_Exercise details_
Leave the pictures out, and transcribe the material below exactly from the line with "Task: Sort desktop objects" to the line with "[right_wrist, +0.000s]", both lines included.

_Given data_
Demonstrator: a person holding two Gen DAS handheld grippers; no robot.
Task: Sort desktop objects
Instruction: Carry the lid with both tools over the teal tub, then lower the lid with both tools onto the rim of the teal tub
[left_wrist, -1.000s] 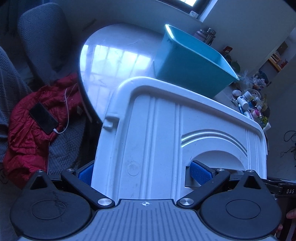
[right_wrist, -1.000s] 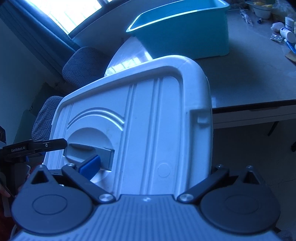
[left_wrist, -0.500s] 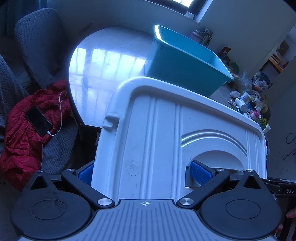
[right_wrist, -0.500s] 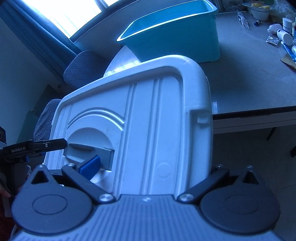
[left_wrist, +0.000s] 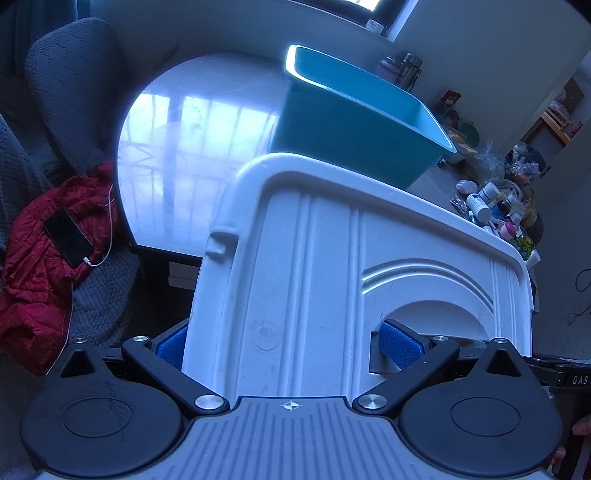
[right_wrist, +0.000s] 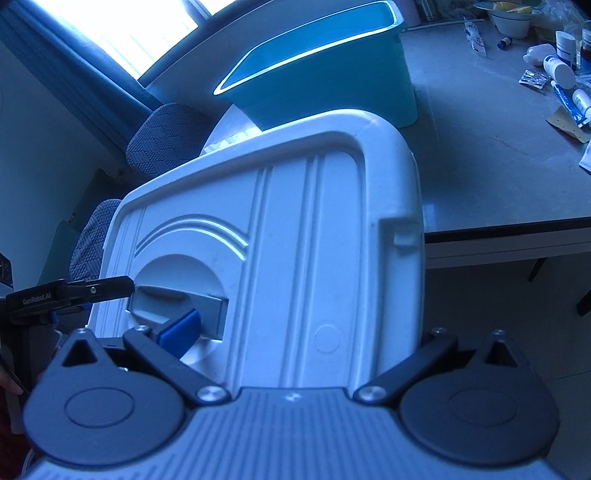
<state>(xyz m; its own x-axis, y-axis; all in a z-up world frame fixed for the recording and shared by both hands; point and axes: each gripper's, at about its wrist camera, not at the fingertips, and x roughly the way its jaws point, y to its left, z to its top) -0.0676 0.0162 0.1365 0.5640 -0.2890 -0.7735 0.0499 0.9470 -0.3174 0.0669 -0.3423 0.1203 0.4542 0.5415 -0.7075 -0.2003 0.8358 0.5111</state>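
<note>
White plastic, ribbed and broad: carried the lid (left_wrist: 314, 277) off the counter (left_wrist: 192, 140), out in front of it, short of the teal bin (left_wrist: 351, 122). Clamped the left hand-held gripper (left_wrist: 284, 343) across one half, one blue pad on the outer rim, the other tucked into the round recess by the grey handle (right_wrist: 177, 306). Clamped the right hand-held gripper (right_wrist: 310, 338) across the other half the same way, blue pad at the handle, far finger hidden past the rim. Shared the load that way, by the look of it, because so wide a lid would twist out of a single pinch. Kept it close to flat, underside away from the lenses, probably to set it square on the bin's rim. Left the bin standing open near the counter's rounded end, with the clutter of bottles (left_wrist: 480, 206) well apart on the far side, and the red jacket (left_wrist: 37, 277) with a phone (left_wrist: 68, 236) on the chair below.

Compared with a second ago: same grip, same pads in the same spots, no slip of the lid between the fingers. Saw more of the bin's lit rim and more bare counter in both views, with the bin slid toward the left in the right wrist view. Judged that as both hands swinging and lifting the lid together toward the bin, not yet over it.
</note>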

_Completed exercise_
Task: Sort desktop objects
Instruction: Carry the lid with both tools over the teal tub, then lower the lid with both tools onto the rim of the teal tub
[left_wrist, -1.000s] 
[right_wrist, -1.000s] 
[left_wrist, -0.500s] 
[right_wrist, -0.500s] 
[left_wrist, +0.000s] 
[right_wrist, +0.000s] 

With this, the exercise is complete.